Jours de deuil ! plus de nids sous le feuillage vert ;
Les chantres de l’été désertent nos bocages ;
On n’entend que le cri de l’oiseau dans les cages,
Avec les coups de bec sonores du pivert.
 
De jaunissants débris le gazon s’est couvert ;
Les grands bœufs tristement reviennent des pacages ;
Et la sarcelle brune, au bord des marécages,
Prend son essor pour fuir l’approche de l’hiver.
 
Aux arbres dépouillés la brise se lamente ;
À l’horizon blafard, l’aile de la tourmente
Fouette et chasse vers nous d’immenses oiseaux gris...
 
Des passants tout en noir gagnent le cimetière ;
Suivons-les, et donnons notre pensée entière,
Pour un instant, à ceux que la mort nous a pris.
 

(1878)

Commentaire (s)
Déposé par Cochonfucius le 4 août 2017 à 12h10

Animaux des cimes
-------------------

Je les vois se dresser auprès d’un sommet vert,
L’isard et l’éléphant, partis loin des bocages ;
Ils ne sont point de ceux que vous mettez en cage,
Ils ont pour domicile un grand bout d’univers.

De verdoyant gazon les monts se sont couverts ;
Les grands boeufs volontiers en feraient leur pacage ;
Et la grenouille brune, au fond des marécages,
En rêve quelquefois, dans son sommeil d’hiver.
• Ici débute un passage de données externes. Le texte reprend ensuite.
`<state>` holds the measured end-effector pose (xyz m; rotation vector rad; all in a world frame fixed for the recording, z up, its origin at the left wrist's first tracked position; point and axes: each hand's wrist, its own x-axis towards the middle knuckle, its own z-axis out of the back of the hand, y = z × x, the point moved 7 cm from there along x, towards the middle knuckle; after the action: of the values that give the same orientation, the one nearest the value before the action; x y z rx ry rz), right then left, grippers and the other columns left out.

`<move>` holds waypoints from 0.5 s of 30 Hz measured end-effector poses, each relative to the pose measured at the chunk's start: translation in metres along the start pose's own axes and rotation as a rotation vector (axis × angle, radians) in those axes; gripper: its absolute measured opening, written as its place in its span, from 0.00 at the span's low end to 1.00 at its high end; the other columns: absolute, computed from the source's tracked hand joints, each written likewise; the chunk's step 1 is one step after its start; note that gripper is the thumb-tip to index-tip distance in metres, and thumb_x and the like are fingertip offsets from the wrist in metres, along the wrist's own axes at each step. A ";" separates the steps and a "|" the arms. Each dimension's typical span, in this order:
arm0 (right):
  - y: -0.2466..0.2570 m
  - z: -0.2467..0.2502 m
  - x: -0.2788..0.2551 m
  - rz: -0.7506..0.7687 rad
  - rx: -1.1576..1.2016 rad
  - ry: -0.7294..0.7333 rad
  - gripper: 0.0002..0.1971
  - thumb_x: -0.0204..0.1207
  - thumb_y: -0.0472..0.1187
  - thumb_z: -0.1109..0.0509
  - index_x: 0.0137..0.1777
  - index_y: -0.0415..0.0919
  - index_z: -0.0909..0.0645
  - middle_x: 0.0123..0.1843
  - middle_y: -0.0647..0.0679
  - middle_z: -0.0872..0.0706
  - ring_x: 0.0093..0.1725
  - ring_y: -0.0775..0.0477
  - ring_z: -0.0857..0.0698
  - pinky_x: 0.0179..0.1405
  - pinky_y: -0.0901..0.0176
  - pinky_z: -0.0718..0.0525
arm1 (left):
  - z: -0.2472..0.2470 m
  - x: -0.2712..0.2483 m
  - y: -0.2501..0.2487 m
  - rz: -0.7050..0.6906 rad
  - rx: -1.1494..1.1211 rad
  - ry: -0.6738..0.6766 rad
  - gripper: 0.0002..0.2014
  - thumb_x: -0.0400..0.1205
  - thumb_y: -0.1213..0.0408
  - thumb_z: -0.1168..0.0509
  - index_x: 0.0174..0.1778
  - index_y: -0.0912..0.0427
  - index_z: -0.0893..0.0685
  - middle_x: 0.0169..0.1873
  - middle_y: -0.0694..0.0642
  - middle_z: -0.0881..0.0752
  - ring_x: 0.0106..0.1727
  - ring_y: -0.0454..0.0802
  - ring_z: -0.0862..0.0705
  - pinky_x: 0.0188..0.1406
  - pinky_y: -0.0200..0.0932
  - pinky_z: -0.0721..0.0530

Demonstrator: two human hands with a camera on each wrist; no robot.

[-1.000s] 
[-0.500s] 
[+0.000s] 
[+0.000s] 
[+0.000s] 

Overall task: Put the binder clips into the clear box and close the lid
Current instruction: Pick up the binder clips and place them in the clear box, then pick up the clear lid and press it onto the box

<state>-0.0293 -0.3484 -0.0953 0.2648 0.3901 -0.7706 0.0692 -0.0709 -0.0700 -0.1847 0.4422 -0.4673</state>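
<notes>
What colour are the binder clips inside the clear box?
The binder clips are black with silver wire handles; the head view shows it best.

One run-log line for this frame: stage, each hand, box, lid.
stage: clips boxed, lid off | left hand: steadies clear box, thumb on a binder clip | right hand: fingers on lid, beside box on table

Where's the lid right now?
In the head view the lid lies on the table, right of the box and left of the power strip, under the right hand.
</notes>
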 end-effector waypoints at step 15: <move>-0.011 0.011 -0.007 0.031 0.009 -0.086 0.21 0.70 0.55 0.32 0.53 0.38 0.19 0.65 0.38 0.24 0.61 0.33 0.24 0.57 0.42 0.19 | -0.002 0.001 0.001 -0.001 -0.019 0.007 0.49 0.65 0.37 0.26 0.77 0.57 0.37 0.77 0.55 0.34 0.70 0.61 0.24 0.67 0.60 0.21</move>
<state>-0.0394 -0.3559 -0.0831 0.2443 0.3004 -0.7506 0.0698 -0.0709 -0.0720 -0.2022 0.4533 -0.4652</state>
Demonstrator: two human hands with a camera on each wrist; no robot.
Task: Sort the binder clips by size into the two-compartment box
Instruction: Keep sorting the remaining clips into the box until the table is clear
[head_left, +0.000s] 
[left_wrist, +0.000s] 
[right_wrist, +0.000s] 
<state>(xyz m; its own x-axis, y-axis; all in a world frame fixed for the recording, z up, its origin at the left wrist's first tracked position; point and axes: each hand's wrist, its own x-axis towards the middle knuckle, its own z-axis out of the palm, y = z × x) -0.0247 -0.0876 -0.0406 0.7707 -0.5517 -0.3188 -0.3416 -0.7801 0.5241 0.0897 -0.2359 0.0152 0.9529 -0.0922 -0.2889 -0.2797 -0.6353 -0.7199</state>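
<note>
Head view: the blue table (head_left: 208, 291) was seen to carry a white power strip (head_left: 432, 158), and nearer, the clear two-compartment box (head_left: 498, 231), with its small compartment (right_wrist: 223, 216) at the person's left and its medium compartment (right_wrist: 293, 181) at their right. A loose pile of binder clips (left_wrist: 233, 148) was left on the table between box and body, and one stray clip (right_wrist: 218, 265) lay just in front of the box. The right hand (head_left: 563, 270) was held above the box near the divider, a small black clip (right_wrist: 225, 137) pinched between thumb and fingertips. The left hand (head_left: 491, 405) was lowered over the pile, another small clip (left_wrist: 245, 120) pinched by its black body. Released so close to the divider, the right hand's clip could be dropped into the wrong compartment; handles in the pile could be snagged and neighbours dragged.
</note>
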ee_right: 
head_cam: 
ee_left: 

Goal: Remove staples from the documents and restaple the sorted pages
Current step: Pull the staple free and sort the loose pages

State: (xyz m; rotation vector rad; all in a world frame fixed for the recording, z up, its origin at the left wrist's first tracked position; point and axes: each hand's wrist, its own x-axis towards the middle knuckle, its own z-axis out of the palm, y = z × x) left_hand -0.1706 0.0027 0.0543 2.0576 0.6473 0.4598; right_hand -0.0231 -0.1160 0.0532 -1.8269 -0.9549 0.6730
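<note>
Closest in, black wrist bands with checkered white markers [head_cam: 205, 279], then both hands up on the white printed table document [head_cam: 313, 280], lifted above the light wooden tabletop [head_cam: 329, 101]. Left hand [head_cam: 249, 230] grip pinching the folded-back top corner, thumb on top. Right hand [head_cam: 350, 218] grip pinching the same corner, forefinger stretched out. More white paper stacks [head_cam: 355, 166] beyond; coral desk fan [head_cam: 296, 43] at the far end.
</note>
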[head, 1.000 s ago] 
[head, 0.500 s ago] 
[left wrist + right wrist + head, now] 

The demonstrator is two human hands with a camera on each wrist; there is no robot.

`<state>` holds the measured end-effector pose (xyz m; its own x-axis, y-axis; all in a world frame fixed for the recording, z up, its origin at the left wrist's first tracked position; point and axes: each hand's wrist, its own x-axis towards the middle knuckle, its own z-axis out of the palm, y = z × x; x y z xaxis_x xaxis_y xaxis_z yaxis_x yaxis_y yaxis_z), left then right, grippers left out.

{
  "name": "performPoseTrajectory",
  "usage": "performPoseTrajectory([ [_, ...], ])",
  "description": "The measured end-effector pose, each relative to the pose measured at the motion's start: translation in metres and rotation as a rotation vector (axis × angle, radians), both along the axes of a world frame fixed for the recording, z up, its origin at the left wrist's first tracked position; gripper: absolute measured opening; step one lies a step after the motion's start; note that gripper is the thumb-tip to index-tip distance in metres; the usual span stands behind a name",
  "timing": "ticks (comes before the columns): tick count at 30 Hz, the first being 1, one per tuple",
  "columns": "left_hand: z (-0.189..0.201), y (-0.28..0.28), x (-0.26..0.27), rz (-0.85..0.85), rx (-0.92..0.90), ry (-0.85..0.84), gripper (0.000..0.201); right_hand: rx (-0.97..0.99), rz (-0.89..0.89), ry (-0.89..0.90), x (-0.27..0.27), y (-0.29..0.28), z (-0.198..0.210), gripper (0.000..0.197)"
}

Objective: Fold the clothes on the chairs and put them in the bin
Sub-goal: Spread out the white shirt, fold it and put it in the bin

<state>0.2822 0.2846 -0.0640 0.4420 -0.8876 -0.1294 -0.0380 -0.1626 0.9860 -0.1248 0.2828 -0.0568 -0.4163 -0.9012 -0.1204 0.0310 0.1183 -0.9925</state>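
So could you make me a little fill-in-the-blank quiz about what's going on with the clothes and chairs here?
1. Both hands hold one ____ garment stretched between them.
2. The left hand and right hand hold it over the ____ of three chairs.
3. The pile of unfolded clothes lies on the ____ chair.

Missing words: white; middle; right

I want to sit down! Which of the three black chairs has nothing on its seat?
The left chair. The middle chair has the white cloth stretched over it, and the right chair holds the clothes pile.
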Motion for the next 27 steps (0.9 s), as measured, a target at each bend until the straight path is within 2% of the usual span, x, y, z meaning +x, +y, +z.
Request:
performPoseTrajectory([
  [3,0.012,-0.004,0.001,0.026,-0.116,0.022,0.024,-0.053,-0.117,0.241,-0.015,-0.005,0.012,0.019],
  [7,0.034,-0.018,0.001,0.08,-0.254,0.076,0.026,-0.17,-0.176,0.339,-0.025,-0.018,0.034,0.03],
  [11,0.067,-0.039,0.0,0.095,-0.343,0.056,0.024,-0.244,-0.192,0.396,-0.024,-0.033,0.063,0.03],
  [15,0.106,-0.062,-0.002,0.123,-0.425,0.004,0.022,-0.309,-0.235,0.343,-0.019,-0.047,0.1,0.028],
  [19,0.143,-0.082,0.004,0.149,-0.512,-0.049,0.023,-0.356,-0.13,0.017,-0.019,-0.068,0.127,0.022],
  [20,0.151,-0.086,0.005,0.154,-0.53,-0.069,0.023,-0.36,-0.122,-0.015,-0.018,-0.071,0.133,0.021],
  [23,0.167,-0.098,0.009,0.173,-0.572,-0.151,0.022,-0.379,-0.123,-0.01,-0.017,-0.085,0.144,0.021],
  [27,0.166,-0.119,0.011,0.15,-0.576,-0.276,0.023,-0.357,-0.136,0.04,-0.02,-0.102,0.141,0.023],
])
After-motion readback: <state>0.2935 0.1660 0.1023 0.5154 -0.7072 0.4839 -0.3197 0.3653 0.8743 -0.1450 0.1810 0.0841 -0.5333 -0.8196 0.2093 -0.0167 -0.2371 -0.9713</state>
Aux cimes d’alentour la brise se lamente ;
À l’horizon lointain s’esquisse une tourmente
Que semblent escorter  d’immenses oiseaux gris.

L’été rayonne aussi sur le vieux cimetière
Qui se blottit au pied de la montagne fière
Où d’un sombre corbeau nous entendons le cri.

[Lien vers ce commentaire]

Déposé par Cochonfucius le 11 septembre 2020 à 12h38

Arbre des bénédictions
----------

Lui qui est jeune et souple, il est fait de bois vert,
Il n’est point au jardin, mais près d’un marécage ;
Il voit à l’horizon ses frères du bocage,
Il bénit chaque jour l’auteur de l’univers.

Je l’entends consacrer des animaux divers,
De l’ignoble serpent il maudit les truquages ;
Il purifie le sol où seront les pacages,
Il glorifie l’été, il adoucit l’hiver.

Il console parfois Lilith qui se lamente,
De même, il réconforte Eve qui se tourmente,
Il offre des perchoirs aux petits oiseaux gris.

Cet univers nouveau n’eut pas de cimetière,
Chaque être y conserva sa liberté entière ;
Un livre d’autrefois l’a joliment décrit.